CYLD gene

CYLD lysine 63 deubiquitinase

The CYLD gene provides instructions for making a protein that helps regulate nuclear factor-kappa-B. Nuclear factor-kappa-B is a group of related proteins that help protect cells from self-destruction (apoptosis) in response to certain signals. In regulating the action of nuclear factor-kappa-B, the CYLD protein allows cells to respond properly to signals to self-destruct when appropriate, such as when the cells become abnormal. By this mechanism, the CYLD protein acts as a tumor suppressor, which means that it helps prevent cells from growing and dividing too fast or in an uncontrolled way.
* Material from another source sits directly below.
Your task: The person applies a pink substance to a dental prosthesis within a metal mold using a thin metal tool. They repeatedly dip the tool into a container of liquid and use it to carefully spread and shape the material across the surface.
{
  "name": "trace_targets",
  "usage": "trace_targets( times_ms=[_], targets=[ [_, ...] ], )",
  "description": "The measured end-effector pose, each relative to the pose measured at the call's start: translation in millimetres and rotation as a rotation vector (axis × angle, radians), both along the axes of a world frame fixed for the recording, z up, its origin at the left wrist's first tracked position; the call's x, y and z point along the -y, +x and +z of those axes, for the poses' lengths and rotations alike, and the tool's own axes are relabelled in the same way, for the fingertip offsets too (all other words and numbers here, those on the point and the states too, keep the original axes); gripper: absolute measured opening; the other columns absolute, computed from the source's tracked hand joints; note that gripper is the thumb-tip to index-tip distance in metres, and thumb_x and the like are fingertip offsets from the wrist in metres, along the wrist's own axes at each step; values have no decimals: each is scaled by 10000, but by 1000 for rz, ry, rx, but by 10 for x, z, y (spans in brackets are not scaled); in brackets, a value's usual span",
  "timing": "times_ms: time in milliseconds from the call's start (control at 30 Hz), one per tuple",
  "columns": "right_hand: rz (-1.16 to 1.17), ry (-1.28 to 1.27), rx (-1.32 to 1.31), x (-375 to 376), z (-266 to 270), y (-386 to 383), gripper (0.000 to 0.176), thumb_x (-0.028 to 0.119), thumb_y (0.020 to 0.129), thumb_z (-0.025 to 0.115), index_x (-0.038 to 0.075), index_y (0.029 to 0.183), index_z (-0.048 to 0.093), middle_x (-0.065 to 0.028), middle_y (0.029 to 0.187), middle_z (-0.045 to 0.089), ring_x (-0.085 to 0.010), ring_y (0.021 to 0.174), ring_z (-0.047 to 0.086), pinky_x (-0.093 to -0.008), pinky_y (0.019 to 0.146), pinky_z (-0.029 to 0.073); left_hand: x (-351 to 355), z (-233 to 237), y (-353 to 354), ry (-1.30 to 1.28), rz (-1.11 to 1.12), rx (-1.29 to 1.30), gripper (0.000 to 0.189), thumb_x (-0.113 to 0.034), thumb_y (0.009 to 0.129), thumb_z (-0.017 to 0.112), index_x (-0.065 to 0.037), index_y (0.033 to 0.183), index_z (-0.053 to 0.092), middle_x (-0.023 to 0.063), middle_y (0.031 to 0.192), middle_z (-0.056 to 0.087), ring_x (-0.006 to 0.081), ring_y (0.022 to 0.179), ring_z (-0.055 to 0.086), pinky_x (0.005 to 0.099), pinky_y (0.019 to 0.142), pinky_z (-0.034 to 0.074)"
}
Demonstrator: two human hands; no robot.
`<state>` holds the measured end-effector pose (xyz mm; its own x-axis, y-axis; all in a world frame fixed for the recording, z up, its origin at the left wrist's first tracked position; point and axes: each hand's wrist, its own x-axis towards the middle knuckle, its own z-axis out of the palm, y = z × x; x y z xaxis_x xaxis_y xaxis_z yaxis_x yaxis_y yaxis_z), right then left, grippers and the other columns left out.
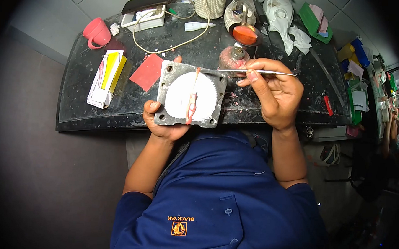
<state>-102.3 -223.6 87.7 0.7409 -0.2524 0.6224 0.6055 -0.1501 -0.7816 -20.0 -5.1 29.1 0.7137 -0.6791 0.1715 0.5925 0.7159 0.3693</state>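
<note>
My left hand (pixel 166 128) grips a square grey metal flask frame (pixel 162 97) from its lower left, thumb on the near face and a fingertip showing behind the top edge. White plaster (pixel 178 93) fills its round opening. A thin pink-red wax piece (pixel 192 108), looped at its lower end, runs down the plaster with a pale part midway. Between thumb and fingers, my right hand (pixel 279 95) pinches a slim metal carving tool (pixel 234 71), held nearly level. Its left tip is right at the frame's upper right corner.
On the black worktable (pixel 131 111) lie a red wax sheet (pixel 146 72), a white-yellow box (pixel 105 78) and a pink mug (pixel 97 32). Behind the tool stand a glass jar (pixel 232 58) and a dark-rimmed bowl of orange-red material (pixel 245 34). A red lighter-like object (pixel 328 105) lies right.
</note>
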Motion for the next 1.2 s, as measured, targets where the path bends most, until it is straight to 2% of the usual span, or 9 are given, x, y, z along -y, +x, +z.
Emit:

At least 20 CYLD gene mutations have been identified in individuals with Brooke-Spiegler syndrome. This condition is characterized by multiple noncancerous (benign) tumors that develop in structures associated with the skin (skin appendages), such as sweat glands and hair follicles. People with Brooke-Spiegler syndrome may develop several types of skin appendage tumors, including growths called spiradenomas, trichoepitheliomas, and cylindromas. Spiradenomas are tumors of the sweat glands. Trichoepitheliomas arise from the hair follicles. While previously thought to derive from sweat glands, cylindromas are now generally believed to begin in hair follicles.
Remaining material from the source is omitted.